Would you repeat each line below exactly, without the pictures?

%%

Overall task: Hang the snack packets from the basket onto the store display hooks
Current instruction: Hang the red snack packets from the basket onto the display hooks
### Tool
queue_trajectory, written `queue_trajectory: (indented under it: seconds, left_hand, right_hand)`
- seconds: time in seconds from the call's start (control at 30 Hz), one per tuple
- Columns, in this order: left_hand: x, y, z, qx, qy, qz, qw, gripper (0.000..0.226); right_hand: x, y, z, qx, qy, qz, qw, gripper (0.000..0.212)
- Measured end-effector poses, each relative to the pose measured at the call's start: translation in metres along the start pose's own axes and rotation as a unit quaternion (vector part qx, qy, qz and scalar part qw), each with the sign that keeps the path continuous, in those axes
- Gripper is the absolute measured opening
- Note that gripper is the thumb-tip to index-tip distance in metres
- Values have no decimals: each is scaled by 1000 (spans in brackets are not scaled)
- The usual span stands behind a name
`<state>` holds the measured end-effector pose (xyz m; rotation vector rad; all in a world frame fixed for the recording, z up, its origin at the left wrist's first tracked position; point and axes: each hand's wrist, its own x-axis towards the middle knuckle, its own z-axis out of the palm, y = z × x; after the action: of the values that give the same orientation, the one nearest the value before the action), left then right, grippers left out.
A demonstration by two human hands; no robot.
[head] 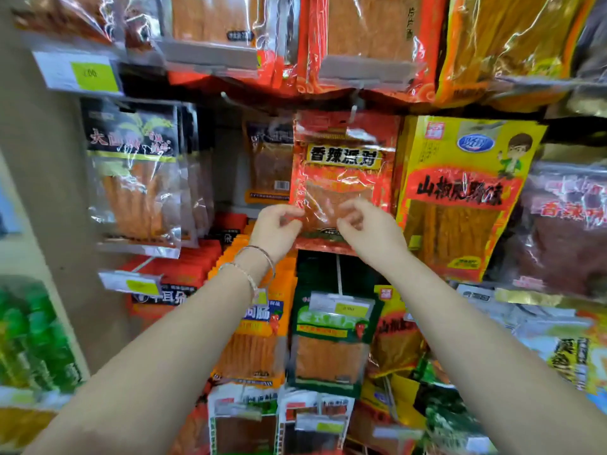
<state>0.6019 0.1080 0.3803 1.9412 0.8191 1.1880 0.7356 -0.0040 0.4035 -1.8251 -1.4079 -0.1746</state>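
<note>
A red snack packet (341,178) with yellow-backed black lettering hangs in the middle of the display, its top at a metal display hook (353,110). My left hand (277,229) pinches the packet's lower left edge with curled fingers. My right hand (368,229) sits in front of the lower right part, its curled fingers pinching the clear film. Both forearms reach up from the bottom of the view; the left wrist wears thin bangles. The basket is not in view.
Hung packets crowd every side: a black one (131,172) on the left, a yellow one (460,198) on the right, orange (256,339) and green (331,343) ones below. Price tags (78,73) jut out from hook ends. A beige wall (42,198) borders the left.
</note>
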Motion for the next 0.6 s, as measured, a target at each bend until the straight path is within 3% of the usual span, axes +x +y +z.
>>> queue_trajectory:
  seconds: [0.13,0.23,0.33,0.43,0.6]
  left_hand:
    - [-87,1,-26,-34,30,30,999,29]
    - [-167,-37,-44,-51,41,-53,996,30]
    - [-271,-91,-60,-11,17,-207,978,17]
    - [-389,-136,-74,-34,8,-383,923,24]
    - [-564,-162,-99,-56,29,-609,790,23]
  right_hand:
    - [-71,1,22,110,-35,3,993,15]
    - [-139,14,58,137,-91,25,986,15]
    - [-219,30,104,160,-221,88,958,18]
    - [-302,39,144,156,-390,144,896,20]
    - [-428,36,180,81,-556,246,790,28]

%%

● **EXERCISE ANSWER**:
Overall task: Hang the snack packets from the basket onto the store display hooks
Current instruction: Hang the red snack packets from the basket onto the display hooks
### Tool
queue_trajectory, written `queue_trajectory: (indented under it: seconds, left_hand, right_hand)`
- seconds: time in seconds from the call's start (control at 30 Hz), one per tuple
- Columns, in this order: left_hand: x, y, z, qx, qy, qz, qw, gripper (0.000..0.226); right_hand: x, y, z, qx, qy, qz, qw, gripper (0.000..0.212)
- Measured end-effector poses, each relative to the pose measured at the call's start: translation in metres along the start pose's own axes and rotation as a unit quaternion (vector part qx, qy, qz and scalar part qw), each with the sign that keeps the path continuous, in those axes
- Gripper is the absolute measured opening
- Note that gripper is the thumb-tip to index-tip distance in metres
- Values have no decimals: each is scaled by 1000 (spans in brackets are not scaled)
- The usual span stands behind a name
`<state>` holds the measured end-effector pose (xyz m; rotation vector rad; all in a world frame fixed for the recording, z up, its origin at the left wrist's first tracked position; point and axes: each hand's wrist, its own x-axis towards the middle knuckle, its own z-axis out of the palm, y = z × x; after the action: of the values that give the same orientation, the one nearest the value before the action), left then right, grippers left out.
A demonstration by two human hands; no robot.
[head] 
<state>0.6019 0.1080 0.3803 1.9412 0.8191 1.1880 0.7356 -0.0040 0.4035 -1.8251 -1.4079 -0.1746</state>
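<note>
A red snack packet (341,178) with yellow-backed black lettering hangs in the middle of the display, its top at a metal display hook (353,110). My left hand (277,229) pinches the packet's lower left edge with curled fingers. My right hand (368,229) sits in front of the lower right part, its curled fingers pinching the clear film. Both forearms reach up from the bottom of the view; the left wrist wears thin bangles. The basket is not in view.
Hung packets crowd every side: a black one (131,172) on the left, a yellow one (460,198) on the right, orange (256,339) and green (331,343) ones below. Price tags (78,73) jut out from hook ends. A beige wall (42,198) borders the left.
</note>
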Motion for the next 0.6 s, as measured, a target at each bend until the straight path is within 3% of the usual span, axes +x +y +z.
>>> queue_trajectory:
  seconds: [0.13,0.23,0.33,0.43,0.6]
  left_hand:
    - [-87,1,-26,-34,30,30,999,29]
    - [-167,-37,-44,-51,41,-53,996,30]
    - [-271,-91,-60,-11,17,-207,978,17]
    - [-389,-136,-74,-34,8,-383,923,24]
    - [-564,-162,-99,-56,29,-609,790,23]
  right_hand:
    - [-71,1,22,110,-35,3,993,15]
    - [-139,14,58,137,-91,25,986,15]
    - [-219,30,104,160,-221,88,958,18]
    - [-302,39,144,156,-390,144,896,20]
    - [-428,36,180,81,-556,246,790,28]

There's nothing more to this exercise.